En attendant la décision du Conseil constitutionnel, des universitaires dont des professeurs agrégés de droit soutiennent que décret et la loi sur le report de l’élection « violent la Charte fondamentale qui dénie au président de la République et à l’Assemblée nationale toute prérogative pour interrompre le processus électoral déjà enclenché ».
Signataires d’une tribune, cinq professeurs parmi lesquels d’anciens recteurs d’université et doyen de faculté précisent qu’« il appartient exclusivement au Conseil constitutionnel de décider de l’opportunité du report de l’élection présidentielle ».
Face à autant de récriminations, le président Sall s’est vu obligé de réagir, en accordant un entretien le 9 février 2024 à l’agence américaine Associated Press, certainement pour s’expliquer auprès de ses alliés américains.

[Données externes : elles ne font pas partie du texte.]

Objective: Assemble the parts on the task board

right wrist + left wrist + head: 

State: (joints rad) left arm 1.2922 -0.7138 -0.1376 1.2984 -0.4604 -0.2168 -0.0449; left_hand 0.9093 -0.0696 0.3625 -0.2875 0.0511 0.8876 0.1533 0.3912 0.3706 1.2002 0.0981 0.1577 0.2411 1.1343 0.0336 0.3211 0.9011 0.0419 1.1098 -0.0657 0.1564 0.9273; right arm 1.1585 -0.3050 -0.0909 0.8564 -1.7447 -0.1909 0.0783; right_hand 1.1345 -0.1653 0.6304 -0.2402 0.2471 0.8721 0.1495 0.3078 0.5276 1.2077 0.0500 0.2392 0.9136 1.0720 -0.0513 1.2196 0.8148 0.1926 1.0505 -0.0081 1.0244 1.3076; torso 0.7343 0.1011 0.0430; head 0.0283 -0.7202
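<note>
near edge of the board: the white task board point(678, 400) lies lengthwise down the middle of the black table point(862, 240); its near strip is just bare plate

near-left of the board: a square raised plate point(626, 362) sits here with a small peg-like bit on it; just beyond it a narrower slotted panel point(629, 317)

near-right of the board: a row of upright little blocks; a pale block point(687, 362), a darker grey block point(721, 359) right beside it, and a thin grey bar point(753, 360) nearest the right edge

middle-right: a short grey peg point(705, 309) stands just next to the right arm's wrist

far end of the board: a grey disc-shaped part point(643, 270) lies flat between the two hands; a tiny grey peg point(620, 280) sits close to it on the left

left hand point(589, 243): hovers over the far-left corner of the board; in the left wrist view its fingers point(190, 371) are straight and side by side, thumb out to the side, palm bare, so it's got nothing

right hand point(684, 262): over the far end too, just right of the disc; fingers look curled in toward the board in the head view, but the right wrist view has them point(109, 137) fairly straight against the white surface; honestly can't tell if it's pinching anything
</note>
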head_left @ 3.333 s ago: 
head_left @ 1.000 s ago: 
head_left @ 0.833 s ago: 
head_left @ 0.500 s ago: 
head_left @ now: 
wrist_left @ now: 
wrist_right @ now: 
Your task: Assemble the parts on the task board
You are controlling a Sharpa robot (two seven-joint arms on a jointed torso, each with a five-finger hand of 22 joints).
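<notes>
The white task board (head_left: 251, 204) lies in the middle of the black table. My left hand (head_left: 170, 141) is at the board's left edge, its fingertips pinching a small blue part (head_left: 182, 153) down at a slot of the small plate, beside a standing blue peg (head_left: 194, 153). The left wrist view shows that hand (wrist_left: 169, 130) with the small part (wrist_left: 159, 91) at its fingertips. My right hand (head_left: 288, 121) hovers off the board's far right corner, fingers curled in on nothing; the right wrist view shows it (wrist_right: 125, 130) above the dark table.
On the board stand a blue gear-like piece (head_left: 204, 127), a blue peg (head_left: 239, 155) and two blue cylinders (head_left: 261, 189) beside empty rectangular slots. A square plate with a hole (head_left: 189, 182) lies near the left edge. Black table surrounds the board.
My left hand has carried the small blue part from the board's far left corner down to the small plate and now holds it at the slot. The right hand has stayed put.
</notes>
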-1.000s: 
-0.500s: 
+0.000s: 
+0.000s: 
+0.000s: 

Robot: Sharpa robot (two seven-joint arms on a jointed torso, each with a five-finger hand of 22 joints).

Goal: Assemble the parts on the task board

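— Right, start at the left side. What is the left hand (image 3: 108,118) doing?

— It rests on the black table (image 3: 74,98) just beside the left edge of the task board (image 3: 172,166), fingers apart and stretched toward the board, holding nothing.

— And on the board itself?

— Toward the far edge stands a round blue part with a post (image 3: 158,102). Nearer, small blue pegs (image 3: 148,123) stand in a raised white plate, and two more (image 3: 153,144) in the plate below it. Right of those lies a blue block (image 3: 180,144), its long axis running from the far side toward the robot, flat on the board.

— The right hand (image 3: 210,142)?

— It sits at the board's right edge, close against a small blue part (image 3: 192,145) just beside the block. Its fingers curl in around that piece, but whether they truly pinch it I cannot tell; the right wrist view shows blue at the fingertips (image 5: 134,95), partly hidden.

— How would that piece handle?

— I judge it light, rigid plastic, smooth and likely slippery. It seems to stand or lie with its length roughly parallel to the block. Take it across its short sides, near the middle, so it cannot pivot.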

Selon Macky Sall, sa décision n’a rien à voir avec un quelconque désir de prolonger son mandat, mais s’explique plutôt par la volonté d’« œuvrer pour l’apaisement » à travers des « discussions inclusives », afin de ne pas laisser derrière lui « un pays qui va immédiatement sombrer dans difficultés majeures ».
Sur le recours en annulation introduit par plusieurs députés auprès du Conseil constitutionnel, Macky Sall n’a pas répondu si oui ou non il acceptera une décision d’annulation du Conseil constitutionnel, préférant dire qu’il donnera sa position le moment venu. Ce qui n’est pas sans rappeler son fameux « ni oui, ni non » qui a longtemps tenu le pays en haleine avant qu’il n’annonce finalement son intention de ne pas se représenter pour un troisième mandat.